Please know that anything I write is not ever to hurt anyone (especially when regarding the children). I am very careful and aware when choosing my words, but there are significant lessons here. They must be delivered in a manner that is as close to the raw truth as I am capable of delivering. Otherwise, how can any situation be transformed? How can you reach your light without first knowing your dark?
~
My love had only ever told me horrible things about the mother of his children. Both of their boys had been diagnosed with Autism early on. By the time I met them, it was barely noticeable in one of them, while the other one struggled. He said their mother was physically, mentally, and emotionally abusive to the one who struggled. That she would turn his brother against him.
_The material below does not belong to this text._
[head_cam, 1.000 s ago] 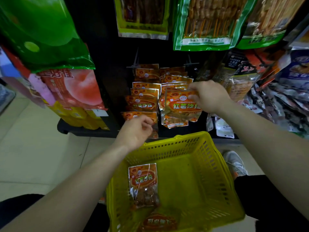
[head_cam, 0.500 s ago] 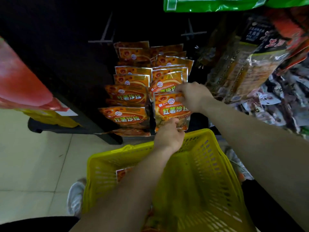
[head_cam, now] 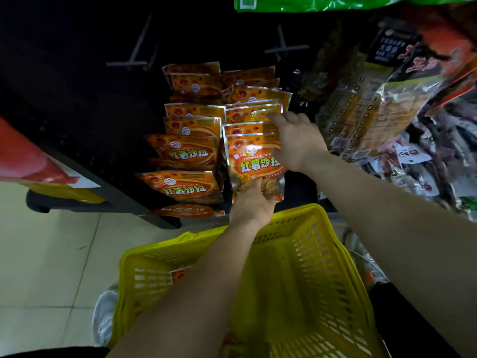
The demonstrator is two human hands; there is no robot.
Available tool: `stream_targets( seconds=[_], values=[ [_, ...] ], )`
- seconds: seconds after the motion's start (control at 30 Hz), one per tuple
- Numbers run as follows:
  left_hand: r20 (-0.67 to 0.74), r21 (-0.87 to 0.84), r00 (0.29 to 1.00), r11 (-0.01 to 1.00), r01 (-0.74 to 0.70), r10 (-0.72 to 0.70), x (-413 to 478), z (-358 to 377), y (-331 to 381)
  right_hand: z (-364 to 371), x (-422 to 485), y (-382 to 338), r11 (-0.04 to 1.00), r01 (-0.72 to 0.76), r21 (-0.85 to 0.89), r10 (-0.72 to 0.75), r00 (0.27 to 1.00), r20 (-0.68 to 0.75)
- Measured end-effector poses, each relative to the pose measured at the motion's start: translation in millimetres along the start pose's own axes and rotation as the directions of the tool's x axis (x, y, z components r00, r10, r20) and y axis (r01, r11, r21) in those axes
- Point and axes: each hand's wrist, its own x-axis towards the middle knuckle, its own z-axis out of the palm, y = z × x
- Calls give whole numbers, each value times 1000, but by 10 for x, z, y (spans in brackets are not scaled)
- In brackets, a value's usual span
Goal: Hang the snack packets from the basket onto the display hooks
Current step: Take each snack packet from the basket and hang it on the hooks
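An orange snack packet (head_cam: 254, 161) hangs at the front of the right-hand row on the black display rack. My left hand (head_cam: 251, 202) holds its lower edge from below, fingers curled round the bottom. My right hand (head_cam: 294, 140) lies against the packet's right side, with its fingers stretched up over the packets behind. A second row of the same orange packets (head_cam: 185, 151) hangs to the left. The yellow basket (head_cam: 325, 257) sits below my arms; one orange packet (head_cam: 178, 275) peeks out inside it, mostly hidden by my left forearm.
Two bare metal hooks (head_cam: 280, 49) stick out of the dark panel above the rows. Larger bags of other snacks (head_cam: 382, 104) hang at the right. A red and yellow pack (head_cam: 23, 161) is at the left edge. Pale floor tiles (head_cam: 49, 254) lie at lower left.
My left hand rose from the left row to the bottom of the front right packet. My right hand went from gripping the packet's top to fingers spread alongside it. The view tilted downward.
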Motion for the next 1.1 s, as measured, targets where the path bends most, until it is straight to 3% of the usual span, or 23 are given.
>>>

When I first started spending time with the boys, they saw their mother a couple nights a week. Over time, this turned into long periods of her not seeing them at all to her popping back up in regular bouts of insanity. One of the boys was angry…he was so angry. It would come out verbally and physically towards his brother a lot, his dad, people at school, anyone really. The other boy stayed deeply within himself. I remember that anytime she would come around, he would pee the bed.
I grew up similarly. To me, it was evident that they were afraid…severely afraid of the world they knew. It was gut wrenching to watch.
~
I have few memories of my own mother from early on in life. I’ve heard stories (few good ones). One fuzzy memory I have is after my dad had left her and moved us out to stay at my uncle’s. I guess she came to see us. I don’t know exactly what transpired, but there was sudden chaos, and a knife was involved.
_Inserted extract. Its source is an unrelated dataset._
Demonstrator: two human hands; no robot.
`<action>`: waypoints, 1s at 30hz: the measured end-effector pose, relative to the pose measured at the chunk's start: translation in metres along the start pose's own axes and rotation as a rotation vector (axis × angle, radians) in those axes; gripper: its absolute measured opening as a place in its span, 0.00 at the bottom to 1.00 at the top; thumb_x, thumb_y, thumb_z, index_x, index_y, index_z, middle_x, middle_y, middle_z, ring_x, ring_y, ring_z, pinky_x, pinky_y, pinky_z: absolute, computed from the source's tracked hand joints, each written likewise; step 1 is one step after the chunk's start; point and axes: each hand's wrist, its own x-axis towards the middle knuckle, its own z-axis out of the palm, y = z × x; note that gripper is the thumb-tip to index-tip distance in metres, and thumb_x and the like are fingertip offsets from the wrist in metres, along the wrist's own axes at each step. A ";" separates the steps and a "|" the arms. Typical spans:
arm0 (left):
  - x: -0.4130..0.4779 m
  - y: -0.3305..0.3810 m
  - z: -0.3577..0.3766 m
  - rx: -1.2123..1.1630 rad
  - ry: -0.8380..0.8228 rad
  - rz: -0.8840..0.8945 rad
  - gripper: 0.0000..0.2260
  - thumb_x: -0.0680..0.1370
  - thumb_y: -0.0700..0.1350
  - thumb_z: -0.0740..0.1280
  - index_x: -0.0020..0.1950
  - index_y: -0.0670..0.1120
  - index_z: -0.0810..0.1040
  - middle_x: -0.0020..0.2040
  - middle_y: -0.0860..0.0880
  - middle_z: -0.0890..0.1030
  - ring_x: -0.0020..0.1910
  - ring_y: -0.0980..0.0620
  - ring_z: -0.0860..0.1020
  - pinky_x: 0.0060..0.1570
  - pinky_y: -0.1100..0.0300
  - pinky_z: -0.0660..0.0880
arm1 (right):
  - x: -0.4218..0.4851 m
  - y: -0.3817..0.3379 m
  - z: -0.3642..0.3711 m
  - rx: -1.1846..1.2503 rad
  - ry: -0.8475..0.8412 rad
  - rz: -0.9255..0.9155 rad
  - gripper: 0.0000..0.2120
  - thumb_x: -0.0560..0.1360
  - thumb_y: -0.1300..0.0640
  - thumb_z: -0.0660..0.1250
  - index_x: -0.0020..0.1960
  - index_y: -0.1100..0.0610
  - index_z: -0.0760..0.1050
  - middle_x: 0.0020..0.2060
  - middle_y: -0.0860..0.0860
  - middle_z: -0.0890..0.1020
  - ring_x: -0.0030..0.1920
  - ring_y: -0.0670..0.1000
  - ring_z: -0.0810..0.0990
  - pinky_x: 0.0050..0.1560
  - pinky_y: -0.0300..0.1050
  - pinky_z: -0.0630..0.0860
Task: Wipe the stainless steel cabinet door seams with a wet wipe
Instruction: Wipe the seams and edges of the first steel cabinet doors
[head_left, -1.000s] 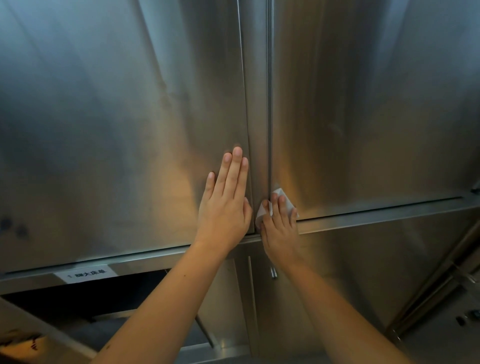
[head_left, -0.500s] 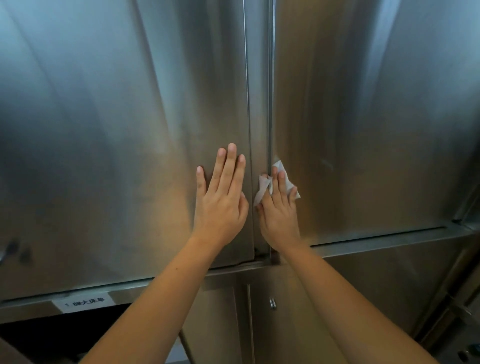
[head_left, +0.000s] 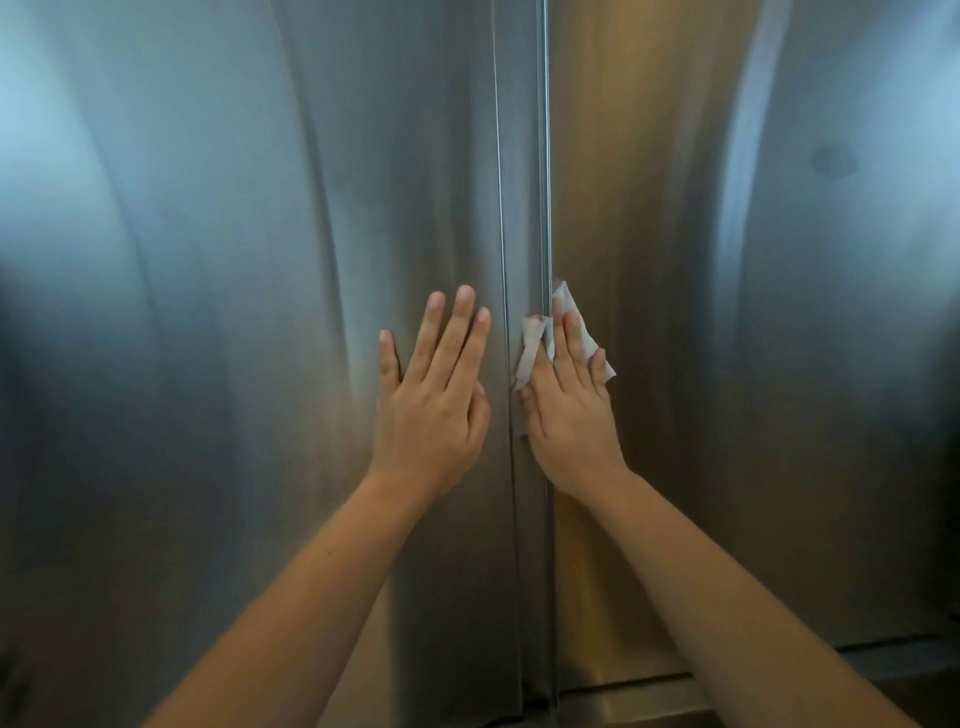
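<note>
Wet wipe on seam between doors.

We see the left cabinet door in brushed silver-grey with a pale blue sheen. The right cabinet door is grey with a warm amber glow. The wet wipe is plain white.
</note>
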 end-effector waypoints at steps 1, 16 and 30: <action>0.011 -0.003 -0.003 0.008 0.016 -0.003 0.25 0.75 0.44 0.53 0.73 0.42 0.60 0.74 0.45 0.58 0.73 0.45 0.58 0.69 0.42 0.46 | 0.010 0.000 -0.005 -0.011 -0.003 -0.008 0.24 0.82 0.54 0.48 0.74 0.54 0.42 0.73 0.50 0.38 0.72 0.47 0.32 0.70 0.47 0.31; 0.151 -0.026 -0.026 0.040 0.121 0.026 0.25 0.77 0.49 0.48 0.73 0.43 0.62 0.74 0.47 0.61 0.73 0.46 0.58 0.67 0.39 0.53 | 0.148 -0.002 -0.066 -0.042 0.080 -0.139 0.26 0.82 0.53 0.45 0.76 0.53 0.39 0.72 0.47 0.33 0.71 0.45 0.29 0.70 0.45 0.33; 0.211 -0.046 -0.037 0.100 0.166 -0.020 0.26 0.76 0.53 0.38 0.74 0.51 0.47 0.73 0.55 0.44 0.73 0.54 0.42 0.69 0.45 0.38 | 0.236 -0.012 -0.110 -0.073 0.134 -0.148 0.25 0.82 0.54 0.47 0.76 0.57 0.44 0.75 0.51 0.38 0.74 0.48 0.35 0.71 0.47 0.36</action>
For as long as I could remember, I had made it my duty to “mother” my brothers. I understood, as much as I could understand in my young brain, that they would need that. I was achingly protective over them and always looked after them. I even remember sneaking from my class at lunch time to check and make sure they had their lunch and milk money. Some days they didn’t, and I would give them mine. I never, ever could stand to see them in pain…not for a second. If they were hurt, I was hurt, but they wouldn’t know I was hurt. No one would. I would do anything to avoid that.
When I was 7 or 8, we had gotten a place of our own. An unfamiliar car came to the house one day. Two people came to the door and said that they were there to take us away. I remember my dad felt panicked to me, but he was keeping it together. He explained to us that these people were going to take us somewhere else to spend the night. I was scared, something didn’t feel right, but I was trying to keep it together too for my brothers. We got in the car hesitantly.
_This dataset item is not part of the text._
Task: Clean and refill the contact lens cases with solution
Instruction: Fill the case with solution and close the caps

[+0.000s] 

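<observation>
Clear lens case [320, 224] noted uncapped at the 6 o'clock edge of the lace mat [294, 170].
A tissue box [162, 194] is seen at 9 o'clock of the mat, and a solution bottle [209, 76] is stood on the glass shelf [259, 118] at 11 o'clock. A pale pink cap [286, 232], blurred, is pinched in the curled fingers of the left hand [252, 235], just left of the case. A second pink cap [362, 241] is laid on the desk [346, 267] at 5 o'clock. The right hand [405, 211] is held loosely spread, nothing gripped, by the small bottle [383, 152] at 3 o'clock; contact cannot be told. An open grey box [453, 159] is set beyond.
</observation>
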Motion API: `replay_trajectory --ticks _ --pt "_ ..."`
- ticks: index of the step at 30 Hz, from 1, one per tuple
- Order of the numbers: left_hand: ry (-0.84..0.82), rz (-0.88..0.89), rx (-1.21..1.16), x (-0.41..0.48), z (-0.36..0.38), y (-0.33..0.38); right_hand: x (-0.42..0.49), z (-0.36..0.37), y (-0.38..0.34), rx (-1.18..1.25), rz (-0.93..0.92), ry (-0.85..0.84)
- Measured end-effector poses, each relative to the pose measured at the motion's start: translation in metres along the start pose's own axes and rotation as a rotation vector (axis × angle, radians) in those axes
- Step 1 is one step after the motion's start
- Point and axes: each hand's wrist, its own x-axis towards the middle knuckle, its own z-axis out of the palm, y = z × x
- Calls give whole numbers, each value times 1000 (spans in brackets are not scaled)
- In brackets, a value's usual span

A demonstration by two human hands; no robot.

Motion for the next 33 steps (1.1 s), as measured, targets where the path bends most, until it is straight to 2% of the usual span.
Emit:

Eventually we got to a house and went inside. There were kids there and lots of toys. I felt relieved for a brief moment until they told me that only the boys were staying there. They were taking me somewhere else. My heart dropped. They were separating us. I wanted to cry and scream, but I couldn’t. My brothers were looking to me to show them that everything was ok. So, I had to pretend like it was.
They took me by myself to a house where an older couple lived. I remember they gave me a dinner that I didn’t eat and were asking me questions that I didn’t answer. I was terrified. I laid in a stranger’s bed that night and prayed harder than I ever had…Please God, be with my brothers. Please God, don’t let my dad be sad. Please God, I want to go home. Please God, help us. Why did this happen God? Why??
I don’t know how long this went on, but soon enough, we were living with my grandparents. We were allowed supervised visitations with my dad at a counselor’s office. I remember there was a blue poster there of a dandelion with its seed heads blowing in the wind…it said “Wish…”
I never forgot that and anytime I saw a lifeless dandelion, I would pick it, say a little prayer, and watch the seeds float away into the sky. My daughter does the same thing now and it still feels like magic…
I overheard that someone had reported my dad for molesting us. We were forced out of our home, separated, and made to receive counseling for something that never even happened.
Eventually things began to normalize somewhat…we were back with my dad. He had met a good woman who was another saving grace in my life at times. At some point, my mom got sober. Though according to my memory, she was still in and out of our lives whenever she saw fit. I don’t know how many times she would call and pump us up for a weekend with her only to cancel at the last minute.
All that being said, in my mind, she was a goddess. She was a physically beautiful woman…very fashionable. Always in brand new clothes and shoes with her bright blond hair and painted on face. She was funny and charming. Always with a new man every time we saw her. Sporadically, she would take us hiking, to the movies, shopping (lots of this), swimming, out for ice cream and burgers, to the beach. She would drag us along to meetings sometimes, my first introduction to AA.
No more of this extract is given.